## Task requirements
Look below for the line containing "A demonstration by"; from there, print each line exactly up to and including the line containing "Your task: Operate", and stop.

## Data entries

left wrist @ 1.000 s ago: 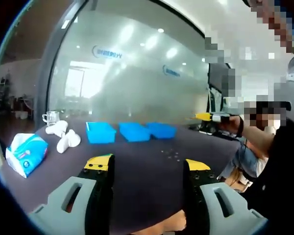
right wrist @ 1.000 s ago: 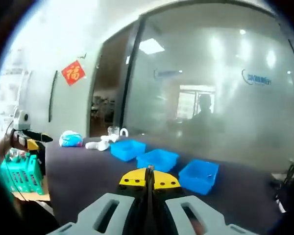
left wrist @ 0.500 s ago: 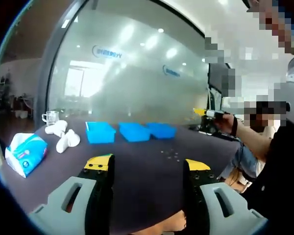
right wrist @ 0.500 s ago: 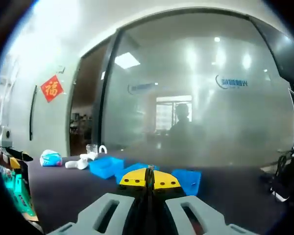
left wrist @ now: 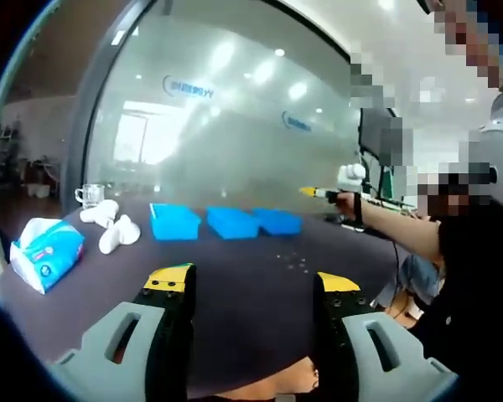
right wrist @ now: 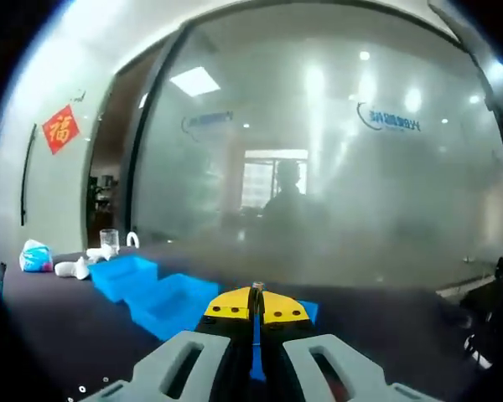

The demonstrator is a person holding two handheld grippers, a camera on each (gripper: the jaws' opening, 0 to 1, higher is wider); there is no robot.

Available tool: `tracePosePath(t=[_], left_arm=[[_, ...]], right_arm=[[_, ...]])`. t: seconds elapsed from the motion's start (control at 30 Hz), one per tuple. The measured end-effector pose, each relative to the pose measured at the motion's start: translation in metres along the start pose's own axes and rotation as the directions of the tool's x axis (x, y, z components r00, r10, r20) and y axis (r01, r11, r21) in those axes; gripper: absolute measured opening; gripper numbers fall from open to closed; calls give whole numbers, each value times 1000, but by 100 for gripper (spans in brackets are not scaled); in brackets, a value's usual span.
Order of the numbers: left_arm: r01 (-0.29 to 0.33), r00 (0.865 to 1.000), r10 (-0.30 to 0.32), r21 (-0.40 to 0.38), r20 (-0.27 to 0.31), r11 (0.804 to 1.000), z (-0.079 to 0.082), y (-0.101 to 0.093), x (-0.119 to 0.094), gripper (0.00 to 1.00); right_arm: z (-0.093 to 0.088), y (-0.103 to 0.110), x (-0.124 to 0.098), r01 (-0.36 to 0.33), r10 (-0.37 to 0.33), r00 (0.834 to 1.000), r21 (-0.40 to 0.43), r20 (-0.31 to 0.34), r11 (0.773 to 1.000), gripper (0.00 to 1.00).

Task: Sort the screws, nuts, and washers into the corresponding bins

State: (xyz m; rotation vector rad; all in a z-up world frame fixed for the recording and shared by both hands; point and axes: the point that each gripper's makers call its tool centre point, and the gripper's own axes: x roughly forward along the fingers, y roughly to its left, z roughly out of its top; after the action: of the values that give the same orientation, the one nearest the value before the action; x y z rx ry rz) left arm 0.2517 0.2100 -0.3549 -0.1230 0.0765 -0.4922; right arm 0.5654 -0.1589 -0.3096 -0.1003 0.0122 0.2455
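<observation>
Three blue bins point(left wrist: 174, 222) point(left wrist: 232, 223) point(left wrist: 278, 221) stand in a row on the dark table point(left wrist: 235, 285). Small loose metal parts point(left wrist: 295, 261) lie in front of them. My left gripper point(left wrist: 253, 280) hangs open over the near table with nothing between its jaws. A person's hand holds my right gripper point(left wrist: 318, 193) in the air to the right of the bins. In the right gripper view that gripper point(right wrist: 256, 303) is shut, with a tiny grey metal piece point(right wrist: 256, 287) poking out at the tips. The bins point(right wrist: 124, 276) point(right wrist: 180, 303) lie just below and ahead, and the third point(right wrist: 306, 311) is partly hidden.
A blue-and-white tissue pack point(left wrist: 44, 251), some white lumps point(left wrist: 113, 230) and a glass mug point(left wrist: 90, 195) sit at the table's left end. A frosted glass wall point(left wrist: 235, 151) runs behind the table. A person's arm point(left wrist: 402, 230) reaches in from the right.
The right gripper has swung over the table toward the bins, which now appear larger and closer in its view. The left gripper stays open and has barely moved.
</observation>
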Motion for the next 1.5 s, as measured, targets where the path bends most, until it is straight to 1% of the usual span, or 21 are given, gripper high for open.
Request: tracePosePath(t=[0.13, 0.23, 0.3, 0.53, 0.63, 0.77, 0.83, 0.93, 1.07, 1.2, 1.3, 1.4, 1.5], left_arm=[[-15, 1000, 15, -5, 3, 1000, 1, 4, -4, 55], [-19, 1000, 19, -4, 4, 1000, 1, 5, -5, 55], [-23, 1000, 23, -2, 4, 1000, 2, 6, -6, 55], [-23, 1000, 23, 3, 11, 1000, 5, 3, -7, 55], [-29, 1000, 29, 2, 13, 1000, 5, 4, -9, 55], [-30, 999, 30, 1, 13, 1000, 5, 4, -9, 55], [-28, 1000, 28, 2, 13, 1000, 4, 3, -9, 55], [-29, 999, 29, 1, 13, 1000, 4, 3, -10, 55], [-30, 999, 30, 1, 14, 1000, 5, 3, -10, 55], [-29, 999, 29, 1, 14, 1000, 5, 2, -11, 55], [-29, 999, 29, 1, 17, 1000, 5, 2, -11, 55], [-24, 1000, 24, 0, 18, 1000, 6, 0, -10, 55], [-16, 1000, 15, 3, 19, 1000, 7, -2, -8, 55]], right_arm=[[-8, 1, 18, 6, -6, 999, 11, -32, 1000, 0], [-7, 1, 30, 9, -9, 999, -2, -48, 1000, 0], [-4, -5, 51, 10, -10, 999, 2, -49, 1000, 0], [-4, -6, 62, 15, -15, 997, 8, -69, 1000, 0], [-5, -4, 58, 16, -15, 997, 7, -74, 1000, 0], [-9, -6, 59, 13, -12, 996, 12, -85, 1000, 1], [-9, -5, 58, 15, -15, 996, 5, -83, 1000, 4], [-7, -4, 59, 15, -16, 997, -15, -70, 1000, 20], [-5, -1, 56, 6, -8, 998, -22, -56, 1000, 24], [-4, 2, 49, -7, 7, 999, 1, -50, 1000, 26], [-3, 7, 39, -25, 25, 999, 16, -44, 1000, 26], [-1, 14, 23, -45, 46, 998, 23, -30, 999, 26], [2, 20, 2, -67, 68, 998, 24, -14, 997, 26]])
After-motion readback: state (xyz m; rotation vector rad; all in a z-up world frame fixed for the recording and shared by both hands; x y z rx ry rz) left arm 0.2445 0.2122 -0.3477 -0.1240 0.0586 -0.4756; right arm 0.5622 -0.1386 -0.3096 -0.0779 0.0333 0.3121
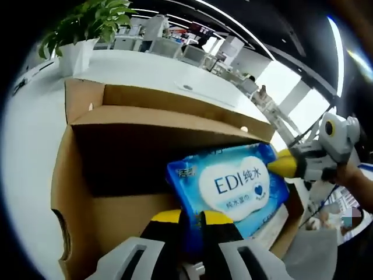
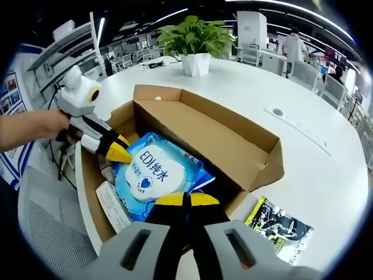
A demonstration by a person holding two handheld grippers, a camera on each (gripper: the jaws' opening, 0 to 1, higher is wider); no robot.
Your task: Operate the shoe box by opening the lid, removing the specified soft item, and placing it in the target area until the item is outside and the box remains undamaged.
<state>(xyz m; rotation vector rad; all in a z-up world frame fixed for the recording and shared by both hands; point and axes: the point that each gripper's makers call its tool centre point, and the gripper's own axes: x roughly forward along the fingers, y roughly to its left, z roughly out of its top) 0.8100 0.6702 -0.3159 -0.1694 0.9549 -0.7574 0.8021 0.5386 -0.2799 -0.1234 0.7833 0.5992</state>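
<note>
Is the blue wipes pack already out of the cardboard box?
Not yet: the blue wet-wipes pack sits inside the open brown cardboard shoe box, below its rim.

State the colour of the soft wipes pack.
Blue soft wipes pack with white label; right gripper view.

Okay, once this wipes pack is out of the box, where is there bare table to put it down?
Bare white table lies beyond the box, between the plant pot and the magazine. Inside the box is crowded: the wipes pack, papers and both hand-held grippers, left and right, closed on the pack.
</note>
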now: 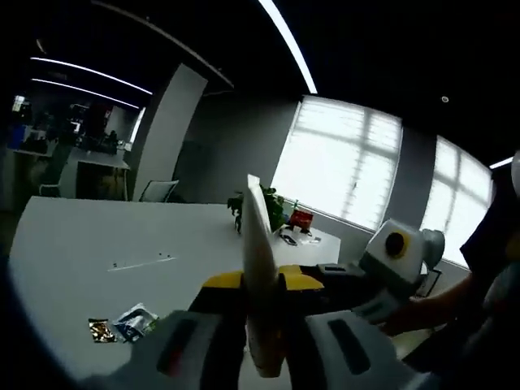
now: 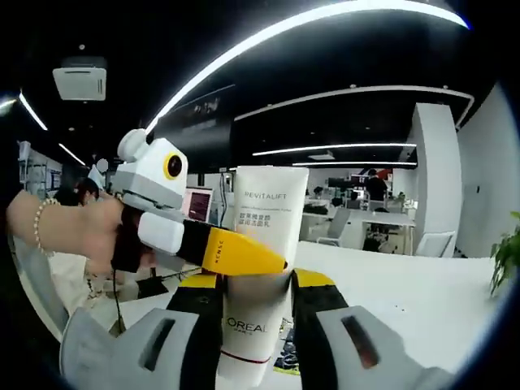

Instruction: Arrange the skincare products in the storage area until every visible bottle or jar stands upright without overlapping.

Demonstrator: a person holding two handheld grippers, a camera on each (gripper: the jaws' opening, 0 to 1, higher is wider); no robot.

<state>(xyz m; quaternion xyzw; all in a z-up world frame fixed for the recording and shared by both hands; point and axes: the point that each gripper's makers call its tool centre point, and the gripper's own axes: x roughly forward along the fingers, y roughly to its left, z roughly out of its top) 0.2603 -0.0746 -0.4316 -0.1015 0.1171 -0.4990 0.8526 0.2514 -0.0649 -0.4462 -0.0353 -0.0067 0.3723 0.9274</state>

## Exercise response
A demonstration by a person holding two handheld grippers, a camera on each (gripper: the jaws' opening, 0 to 1, higher is wider); no robot.
Your task: Operate the shoe box by opening the lid, removing the specified soft item, and placing it in the target area until the item is outside and the box remains undamaged.

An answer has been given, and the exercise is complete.